▸ PROBLEM TO SOLVE:
What lines of the data hold the string "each"? Copy them all.

▸ THE DATA:
----------------
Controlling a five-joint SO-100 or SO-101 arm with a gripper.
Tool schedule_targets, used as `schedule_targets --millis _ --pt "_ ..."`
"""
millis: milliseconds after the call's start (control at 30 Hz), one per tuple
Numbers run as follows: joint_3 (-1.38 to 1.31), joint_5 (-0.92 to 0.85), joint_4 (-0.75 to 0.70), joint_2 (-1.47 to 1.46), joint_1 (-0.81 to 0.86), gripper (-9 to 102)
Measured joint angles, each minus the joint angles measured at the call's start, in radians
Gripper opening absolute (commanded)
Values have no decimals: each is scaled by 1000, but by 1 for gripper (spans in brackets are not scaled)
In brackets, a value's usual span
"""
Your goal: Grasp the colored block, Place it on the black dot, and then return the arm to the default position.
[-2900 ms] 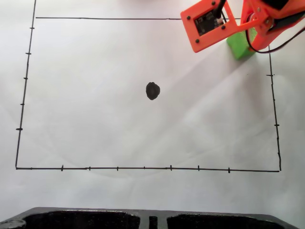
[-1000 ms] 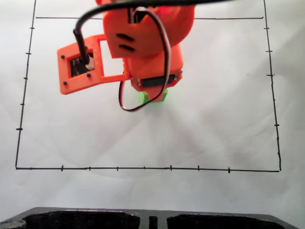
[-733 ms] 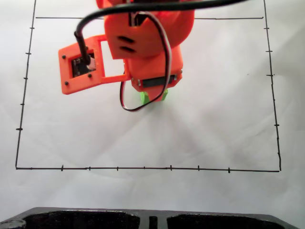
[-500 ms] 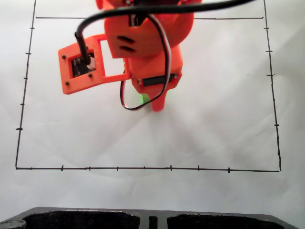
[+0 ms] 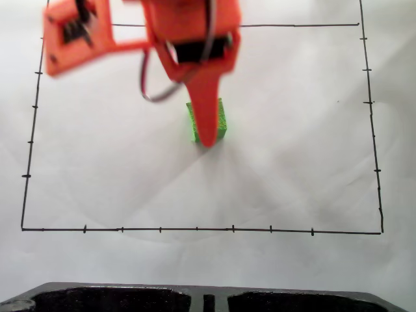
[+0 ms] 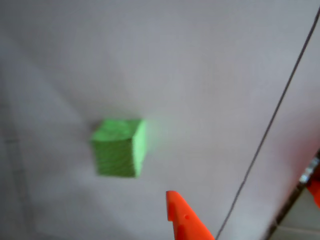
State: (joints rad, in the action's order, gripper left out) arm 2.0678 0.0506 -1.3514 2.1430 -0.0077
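White paper worktop: colored block (image 6: 118,147) sits free mid-rectangle, presumably over the hidden dot, so my end effector (image 5: 207,127) reads released, finger tip clear of it in wrist view.

Orange arm (image 5: 188,39), gripper (image 5: 207,133) empty, raised.

- A white sheet of paper (image 5: 305,169) covered the desk beneath me, showing faint creases that fanned out from its middle in the fixed view.
- A drawn black rectangle (image 5: 195,229) framed most of that sheet, its lines crossed by short tick marks along the left, right and bottom sides.
- One thin black line (image 6: 270,125) of it ran diagonally across the right part of my wrist view.
- A dark, black-edged object (image 5: 195,299) lay along the bottom border of the fixed view; I could not tell what it was.
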Motion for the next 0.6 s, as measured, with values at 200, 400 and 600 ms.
schedule_targets --millis 200,400,600 --pt "135 -103 -6 245 14 41" --pt "308 -147 55 471 11 25" --pt "523 -179 173 683 8 2"
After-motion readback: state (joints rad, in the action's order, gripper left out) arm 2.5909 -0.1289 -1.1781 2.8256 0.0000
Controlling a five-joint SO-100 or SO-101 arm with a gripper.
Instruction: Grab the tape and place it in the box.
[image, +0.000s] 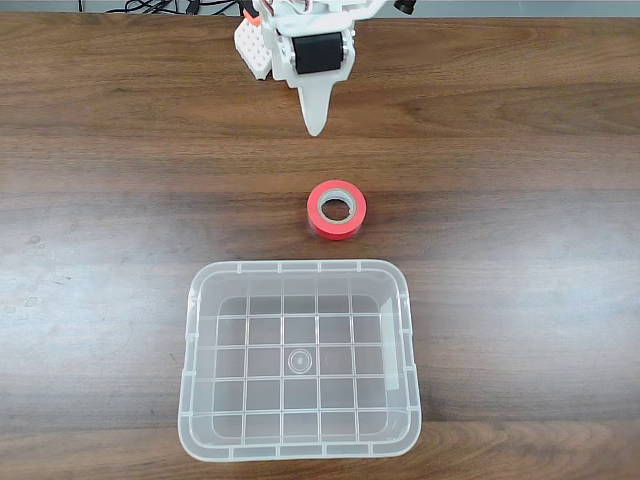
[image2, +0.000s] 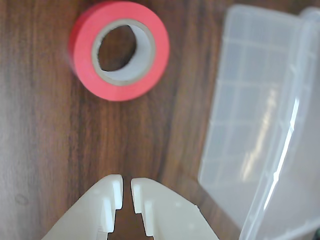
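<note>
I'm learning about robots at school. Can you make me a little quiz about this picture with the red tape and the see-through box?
1. True or false: the tape is already inside the box.
2. In the fixed view, what lies between the claw and the box? A) a cup B) the tape C) a pen
3. Fill in: in the wrist view, the claw's fingers are nearly ____ and hold nothing.

Key:
1. False. The tape lies flat on the table, just outside the box's far rim.
2. B.
3. Shut: just a thin gap shows between the tips.
</note>
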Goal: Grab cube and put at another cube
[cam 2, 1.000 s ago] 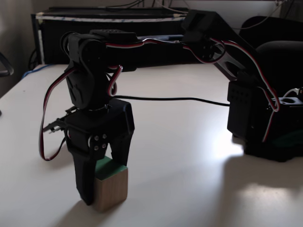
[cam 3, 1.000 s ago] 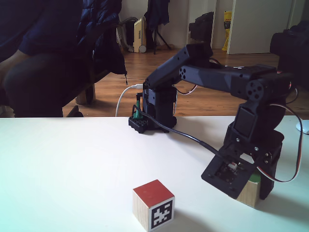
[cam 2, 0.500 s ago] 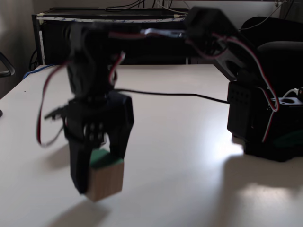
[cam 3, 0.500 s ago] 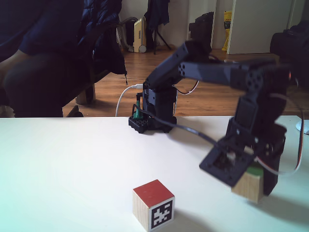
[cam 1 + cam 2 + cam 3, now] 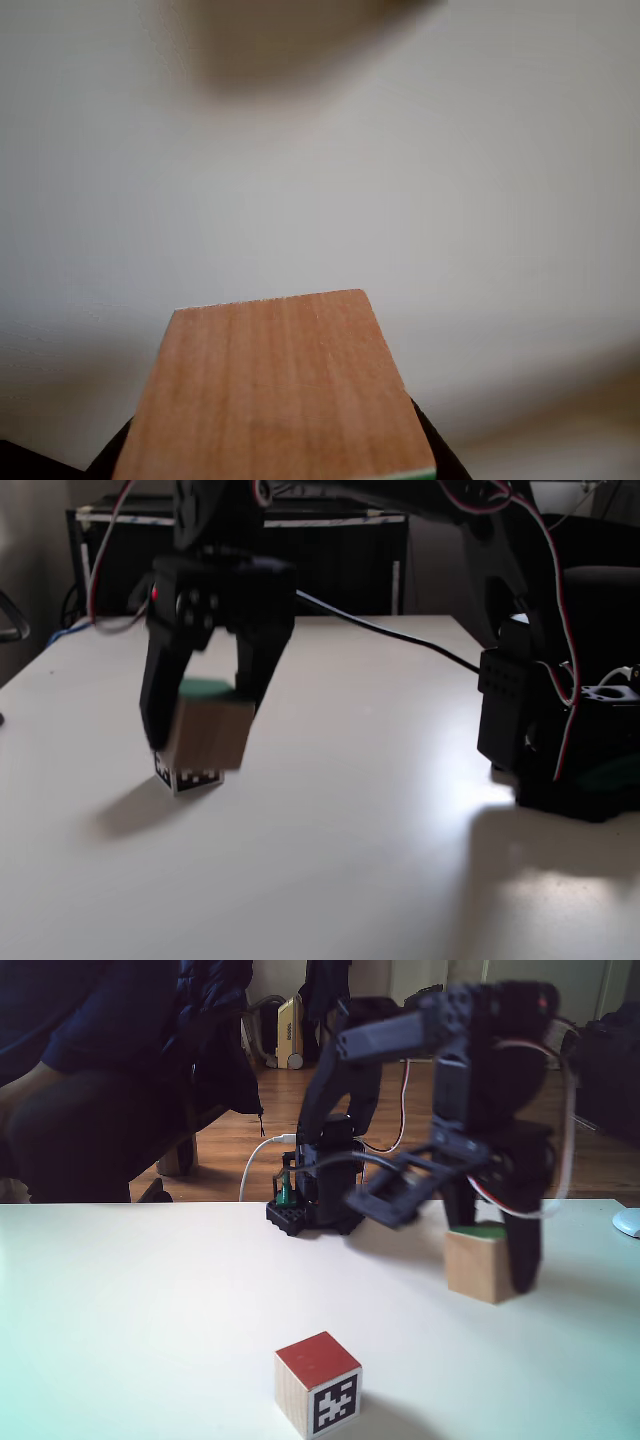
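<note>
Up off the table, right of another cube in a fixed view, the gripper was clamped on the cube, so I'd carry it across level and lower it slowly right beside that one.

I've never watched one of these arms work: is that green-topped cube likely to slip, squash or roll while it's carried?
The cube looks like solid wood, so probably stiff, not squashy. Its flat faces sit between the fingers of the gripper, which likely helps the grip, though bare wood could slide a little. With flat sides, it should rest rather than roll on the table.
</note>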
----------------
▸ TASK RESPONSE:
Measured joint angles, each minus the joint angles measured at the call's start, in radians
Values have no decimals: each is scaled by 1000, but by 1 for gripper (spans in brackets are not scaled)

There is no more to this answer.